During construction the Client decides they don’t need 500 spaces and reduces the requirement to only 400 spaces. The Client thinks that it’s a great saving of £100,000…but is it?


How much is the Client really going to save? And how is the process administered?

Let’s discuss:


When assessing compensation events clause 63.3 says “If the effect of a compensation event is to reduce the total Defined Cost, the Prices are not reduced unless otherwise stated in these conditions of contract.”


Clause 63.4 then goes on to say “If the effect of a compensation event is to reduce the total Defined Cost and the event is:


  • a change to the Scope other than a change to the Scope provided by the Client, which the Contractor proposed and the Project Manager accepted or

  • a corrections to an assumption stated by the Project Manager for assessing an earlier compensation event


the Prices are reduced.”


In summary, if its a change to the Scope (which this is) instructed by the Project Manager because the Client wants it, then the Prices are reduced!


So how do we calculate this….and will the Client see the saving?


Options A - Priced Contract with Activity Schedule & Option C - Target Contract with Activity Schedule


The Contractor assesses the forecast Defined Cost of constructing the 100 spaces which are no longer needed (this will show how much Defined Cost is being saved). The Contractor will need to assess the programme, obtain current prices for materials, plant, labour, and calculate exactly how much it will cost to deliver those 100 spaces (in accordance with the Cost Components).


The Contractor does this assessment and demonstrates that constructing the 100 spaces has a Defined Cost of £40,000. Which means the Contractor is saying it will only cost £40,000 to build 100 spaces which the Client has agreed to pay £100,000 for!


Isn’t the Client entitled to the £100,000 back!?


How does this get administered?


  1. Clause 63.14 states that “Assessments for changed Prices for compensation events are in the form of changes to the Activity Schedule.”

  2. The Contractor submits a new Activity Schedule which reflects the new Scope (400 spaces) and shows a reduction from £500,000 to £460,000. I.e. A Defined Cost saving of £40,000!

  3. The Project Manager will assess this and assuming it is acceptable (in accordance with the Cost Components), will implement the change under clause 66.1 and 66.2.

  4. Option A - The new Activity Schedule takes precedent and the Contractor claims the lump sum for the car park work once it is completed. The full £460,000.

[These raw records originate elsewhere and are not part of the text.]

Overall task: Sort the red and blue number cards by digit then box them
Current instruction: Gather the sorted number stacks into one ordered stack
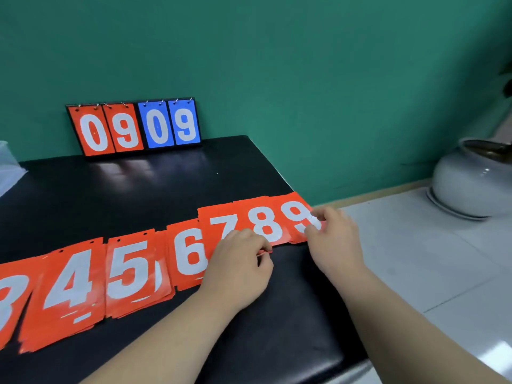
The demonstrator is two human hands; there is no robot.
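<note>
Red number cards lie in a row of small piles across the black table (pixel 155 189): a cut-off 3 (pixel 8 303), then 4 (pixel 66 289), 5 (pixel 130 273), 6 (pixel 188 256), 7 (pixel 219 220), 8 (pixel 267 221) and 9 (pixel 295 214). My left hand (pixel 238 264) pinches the lower edge of the 7 pile, fingers curled. My right hand (pixel 332 236) pinches the right edge of the 9 pile at the table's corner. A black scoreboard stand (pixel 134 126) at the back shows red 0 9 and blue 0 9.
A green wall runs behind the table. A grey ceramic pot (pixel 471 178) on a saucer stands on the pale tiled floor at the right. Something translucent white (pixel 8 164) sits at the table's far left edge.
</note>
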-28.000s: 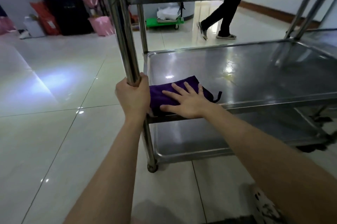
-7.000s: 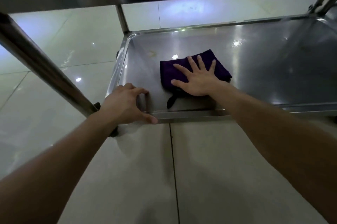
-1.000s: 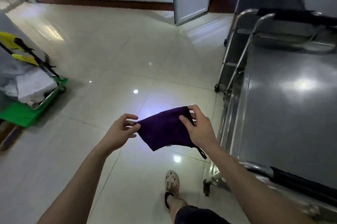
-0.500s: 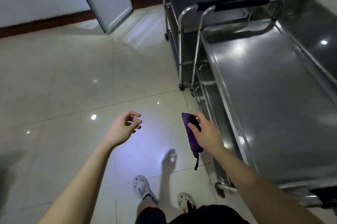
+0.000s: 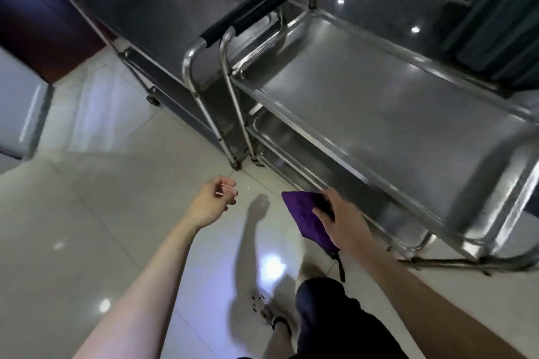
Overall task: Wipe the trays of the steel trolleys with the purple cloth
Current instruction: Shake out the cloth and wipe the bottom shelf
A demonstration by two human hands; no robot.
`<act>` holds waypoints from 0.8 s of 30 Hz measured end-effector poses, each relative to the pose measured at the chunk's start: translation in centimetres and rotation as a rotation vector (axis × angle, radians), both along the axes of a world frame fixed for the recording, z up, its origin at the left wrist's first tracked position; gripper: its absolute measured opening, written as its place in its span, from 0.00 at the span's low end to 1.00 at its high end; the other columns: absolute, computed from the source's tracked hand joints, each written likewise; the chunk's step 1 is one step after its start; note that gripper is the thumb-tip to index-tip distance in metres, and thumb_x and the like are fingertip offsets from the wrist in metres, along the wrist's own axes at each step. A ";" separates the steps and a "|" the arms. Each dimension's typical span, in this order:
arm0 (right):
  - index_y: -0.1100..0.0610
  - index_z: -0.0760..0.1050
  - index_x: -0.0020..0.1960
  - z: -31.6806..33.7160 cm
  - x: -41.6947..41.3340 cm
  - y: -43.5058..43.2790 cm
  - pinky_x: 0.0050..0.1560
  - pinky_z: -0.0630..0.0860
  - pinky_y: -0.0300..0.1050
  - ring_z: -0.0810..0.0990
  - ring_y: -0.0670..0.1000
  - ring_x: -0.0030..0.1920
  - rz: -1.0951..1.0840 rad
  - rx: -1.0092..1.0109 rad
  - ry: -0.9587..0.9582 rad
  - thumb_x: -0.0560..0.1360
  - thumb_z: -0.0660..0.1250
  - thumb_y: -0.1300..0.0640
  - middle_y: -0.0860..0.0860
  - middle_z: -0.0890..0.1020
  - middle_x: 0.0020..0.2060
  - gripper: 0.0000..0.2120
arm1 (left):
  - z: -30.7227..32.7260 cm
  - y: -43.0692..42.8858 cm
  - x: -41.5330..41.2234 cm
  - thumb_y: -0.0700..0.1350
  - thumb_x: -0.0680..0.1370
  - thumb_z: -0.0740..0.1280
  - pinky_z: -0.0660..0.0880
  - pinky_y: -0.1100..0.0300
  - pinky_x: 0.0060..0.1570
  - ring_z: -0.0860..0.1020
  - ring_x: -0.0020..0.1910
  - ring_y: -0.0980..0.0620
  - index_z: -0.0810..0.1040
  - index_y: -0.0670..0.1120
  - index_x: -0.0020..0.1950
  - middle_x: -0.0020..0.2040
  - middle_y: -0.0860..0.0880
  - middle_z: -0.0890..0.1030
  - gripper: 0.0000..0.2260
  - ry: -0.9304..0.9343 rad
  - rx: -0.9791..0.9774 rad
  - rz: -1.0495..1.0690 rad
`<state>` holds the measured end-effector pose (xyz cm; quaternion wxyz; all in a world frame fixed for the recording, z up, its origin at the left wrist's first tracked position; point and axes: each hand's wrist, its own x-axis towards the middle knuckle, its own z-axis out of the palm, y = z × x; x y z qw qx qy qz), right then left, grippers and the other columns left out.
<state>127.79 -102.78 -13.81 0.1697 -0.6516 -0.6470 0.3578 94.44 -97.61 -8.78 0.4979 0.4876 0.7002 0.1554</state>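
Observation:
My right hand [image 5: 338, 218] grips the folded purple cloth [image 5: 306, 217] in the air, just left of the near steel trolley [image 5: 388, 125]. A dark loop hangs from the cloth's lower end. That trolley's top tray is bare and shiny, with lower trays under it. A second steel trolley [image 5: 151, 11] stands behind it, and their black-gripped handles [image 5: 250, 14] sit side by side. My left hand [image 5: 213, 204] hovers over the floor with its fingers loosely curled and nothing in it.
Glossy pale floor tiles spread to the left and front. A dark door opening [image 5: 29, 20] and a white door [image 5: 20, 116] are at the left. Something dark green [image 5: 495, 17] stands at the far right. My legs and a sandalled foot [image 5: 280, 326] show at the bottom.
My left hand let go of the cloth a second ago; the right hand alone keeps it. My view has swung toward the two trolleys and I have stepped closer.

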 end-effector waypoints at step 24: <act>0.42 0.70 0.65 -2.6 -14.3 14.4 0.49 0.83 0.56 0.85 0.53 0.48 -0.558 -0.003 0.073 0.86 0.65 0.47 0.45 0.86 0.51 0.09 | -4.9 42.0 -3.3 0.53 0.78 0.77 0.69 0.51 0.77 0.71 0.78 0.40 0.60 0.38 0.84 0.81 0.38 0.70 0.43 0.072 0.209 0.050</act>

  5. Option C - The Contractor is paid at each assessment date the actual and forecast Defined Cost.


Why didn’t the Client get £100,000 back?


Clause 63.1 states that the change to the Prices is assessed as the change in forecast Defined Cost. Because the Contractor was only forecasting to spend £40,000 of Defined Cost in order to construct the 100 spaces, that is the only saving which is generated by reducing the Scope, and therefore the Client will only see this reduction, not the full £100,000. The difference will remain with the Contractor as an extra saving, either by being paid the lump sum in Option A, or by giving a bigger gain share in an Option C.


What the Client’s failed to consider:


The Contractor will have priced risk such as inflation, weather, lost productivity, material availability, etc. and built that into the £100,000 price. The Contractor needs to protect their budget.


It is the Client who wants to make the change to an agreed contract, not the Contractor. As such the Contractor shouldn’t be penalised by having the full £100,000 taken from them, when the forecast shows that they were going to make a healthy profit. This profit is the Contractors incentive for doing a good job and delivering under budget, they should keep that saving with the Client only receiving the actual saving of doing the work.

Afterall it was the Clients decision to change the Scope, and they must accept the financial implications!